Salgın bütün hışmı ile üzerimize çöktü.
Kaçıncı dalga tartışmalarına kızıyorum. Dalgalar bir biri üzerine bindi. Dalga malga kalmadı.
Vatandaşımız başta esnaflar olmak üzere salgına kafa atıyor. Bunu defalarca yazdık. Bazı sağduyulu kalemler de halkı ve devleti bu konuda çok uyardı.
Karaman sıfır noktasından ilk beşe-altıya fırlama becerisini gösteren tek il.
Herkes burun buruna yaşıyor.
Boş vermişlik sınırını geçmişiz. Şimdi, “amma da canını seviyorsun?” aşamasındayız. Birisine, “maskeni tak” diyorum. Aldığım cevap müstehzi bir eda ile “hocam, amma da korkuyorsun” oluyor.
Soruyorum. “Sen en çok neyi veya kimi seversin?” diye. Oğul, kız, eş, torun, ana, baba” sayılmakla bitmiyor. “İyi de onları sevebilmen için sana bir can gerekmiyor mu?” diyorum.
El sallayıp gidiyor.
En çok üzüldüğüm durum ise devletin usanmışlığı.
Vatandaş böyle ama devlet de farklı değil gibi.
Sabahleyin, İl Nüfus Müdürlüğünden aldığım bir çağrı nedeniyle oraya gittim. Dört aydır eşimle birlikte köyde bahçemde oturuyoruz. Salgına dikkat etmeye gayret ediyoruz. Çoluk çocuk bile bizim isteğimiz üzerine sıkça gelmiyorlar. Bu nedenle çağrı pusulasından geç haberim oldu.
Gitmez olaydım.
Sıra makinasının başı anam babam günü. İnsanları uyara uyara sıra aldım. Devlet oturma sandalyelerini işaretlemiş ama her sandalyede bir kişi oturuyor. Ayakta insanlar, dolmuşta gibi…
Salonda hiç havalandırma yok. Sıcak ve virüs kol kola…
Kapıdaki polis yorulmuş. Biraz da tedirgin.
Sordum. “Bu nasıl iş? Hep böyle mi burası?” diye. Çünkü öncelikle o polis ciddi tehdit altında. Adam ağlayacak neredeyse. “Hep böyle abi” dedi.

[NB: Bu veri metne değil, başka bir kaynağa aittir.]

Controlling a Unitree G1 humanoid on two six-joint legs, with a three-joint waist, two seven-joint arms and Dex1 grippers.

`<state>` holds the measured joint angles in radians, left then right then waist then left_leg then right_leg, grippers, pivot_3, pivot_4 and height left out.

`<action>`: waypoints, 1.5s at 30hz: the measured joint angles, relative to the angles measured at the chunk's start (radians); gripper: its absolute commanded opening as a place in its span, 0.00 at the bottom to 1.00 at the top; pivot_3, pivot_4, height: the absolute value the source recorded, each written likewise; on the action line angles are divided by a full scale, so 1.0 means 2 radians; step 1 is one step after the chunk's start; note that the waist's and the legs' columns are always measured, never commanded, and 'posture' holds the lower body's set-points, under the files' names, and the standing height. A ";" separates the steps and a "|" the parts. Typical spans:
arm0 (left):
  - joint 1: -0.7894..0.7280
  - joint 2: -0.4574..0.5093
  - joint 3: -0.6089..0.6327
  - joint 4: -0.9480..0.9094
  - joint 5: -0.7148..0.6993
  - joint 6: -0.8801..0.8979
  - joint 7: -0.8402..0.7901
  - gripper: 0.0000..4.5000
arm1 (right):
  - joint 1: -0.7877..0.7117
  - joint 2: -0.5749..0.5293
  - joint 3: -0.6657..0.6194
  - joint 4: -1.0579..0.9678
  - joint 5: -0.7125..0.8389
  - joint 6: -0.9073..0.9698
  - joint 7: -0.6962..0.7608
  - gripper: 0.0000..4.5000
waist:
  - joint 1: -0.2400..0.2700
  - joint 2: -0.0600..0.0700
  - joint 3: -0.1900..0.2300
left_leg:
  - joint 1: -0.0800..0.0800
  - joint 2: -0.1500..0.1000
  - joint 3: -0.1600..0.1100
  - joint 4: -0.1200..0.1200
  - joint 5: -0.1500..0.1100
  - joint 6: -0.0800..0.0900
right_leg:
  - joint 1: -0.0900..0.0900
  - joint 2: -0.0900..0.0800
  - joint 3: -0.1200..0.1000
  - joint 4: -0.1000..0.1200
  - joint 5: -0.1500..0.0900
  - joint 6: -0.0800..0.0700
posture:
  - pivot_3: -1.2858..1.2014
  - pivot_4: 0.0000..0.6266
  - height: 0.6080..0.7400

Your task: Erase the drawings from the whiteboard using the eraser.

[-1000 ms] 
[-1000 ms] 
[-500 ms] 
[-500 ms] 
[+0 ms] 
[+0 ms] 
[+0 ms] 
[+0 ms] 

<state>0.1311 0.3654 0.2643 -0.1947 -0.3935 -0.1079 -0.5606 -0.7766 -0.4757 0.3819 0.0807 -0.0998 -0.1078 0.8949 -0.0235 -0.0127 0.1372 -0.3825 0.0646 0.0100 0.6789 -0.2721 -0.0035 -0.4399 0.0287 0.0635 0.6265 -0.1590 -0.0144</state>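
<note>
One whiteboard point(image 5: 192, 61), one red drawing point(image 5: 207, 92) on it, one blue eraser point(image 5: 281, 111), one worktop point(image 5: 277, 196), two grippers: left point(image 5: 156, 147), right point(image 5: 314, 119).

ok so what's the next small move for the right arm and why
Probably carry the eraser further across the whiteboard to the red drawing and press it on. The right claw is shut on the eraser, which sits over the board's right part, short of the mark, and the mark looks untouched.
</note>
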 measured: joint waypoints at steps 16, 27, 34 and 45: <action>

Devlet öncelikle kamu çalışanlarını korumak zorunda. Sağlıksız bir kamu örgütü nasıl sağlıklı iş yapabilir ki? O polis, sağlıklı bir ortamda çalıştığını görmeli ve kendisini koruyabildiğine inanmalı ki, o salonun düzenine müdahil olabilsin.
Şikâyet etmedi ama her şey ayan beyan görülüyordu.
Bir saate yakın kapı dışında bekledim. Sıra gelecek gibi değil. Daha fazla riske girmek istemediğim için orayı terk ettim. Tabii, iş de öylece kaldı.
Bu durum muhtemelen yoğun çalışan her kurumda aynı.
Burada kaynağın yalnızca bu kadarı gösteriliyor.